[Start of section]

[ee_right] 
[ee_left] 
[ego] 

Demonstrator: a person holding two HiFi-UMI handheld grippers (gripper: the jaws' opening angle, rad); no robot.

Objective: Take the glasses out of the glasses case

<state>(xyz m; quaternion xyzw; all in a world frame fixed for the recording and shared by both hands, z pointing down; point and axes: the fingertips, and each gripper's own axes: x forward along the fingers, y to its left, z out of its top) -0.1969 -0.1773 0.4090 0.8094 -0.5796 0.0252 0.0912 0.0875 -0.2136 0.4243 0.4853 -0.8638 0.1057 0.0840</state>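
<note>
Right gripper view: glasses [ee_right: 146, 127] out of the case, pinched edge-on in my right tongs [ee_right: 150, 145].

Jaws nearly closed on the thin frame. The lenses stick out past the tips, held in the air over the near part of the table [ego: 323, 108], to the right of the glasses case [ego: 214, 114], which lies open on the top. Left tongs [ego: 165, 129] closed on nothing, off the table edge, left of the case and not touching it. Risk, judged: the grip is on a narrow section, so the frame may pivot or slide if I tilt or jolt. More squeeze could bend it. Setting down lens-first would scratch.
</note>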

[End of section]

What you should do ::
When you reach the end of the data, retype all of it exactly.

Solution to the exercise ::
[ee_right] 
[ee_left] 
[ego] 

Demonstrator: a person holding two HiFi-UMI handheld grippers (gripper: the jaws' opening angle, rad); no robot.

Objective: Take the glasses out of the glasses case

<state>(xyz m; quaternion xyzw; all in a world frame fixed for the recording and shared by both hands, z pointing down; point and axes: the fingertips, and each gripper's own axes: x forward along the fingers, y to its left, z out of its top) -0.1969 -0.1773 0.4090 0.8094 -0.5796 0.0252 0.0912 0.0875 -0.2136 0.4243 0.4853 -0.8638 0.1057 0.0840</state>
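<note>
Right gripper view: glasses [ee_right: 146, 127] out of the case, pinched edge-on in my right tongs [ee_right: 150, 145].

Jaws nearly closed on the thin frame. The lenses stick out past the tips, held in the air over the near part of the table [ego: 323, 108], to the right of the glasses case [ego: 214, 114], which lies open on the top. Left tongs [ego: 165, 129] closed on nothing, off the table edge, left of the case and not touching it. Risk, judged: the grip is on a narrow section, so the frame may pivot or slide if I tilt or jolt. More squeeze could bend it. Setting down lens-first would scratch.
</note>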

No further work remains on this exercise.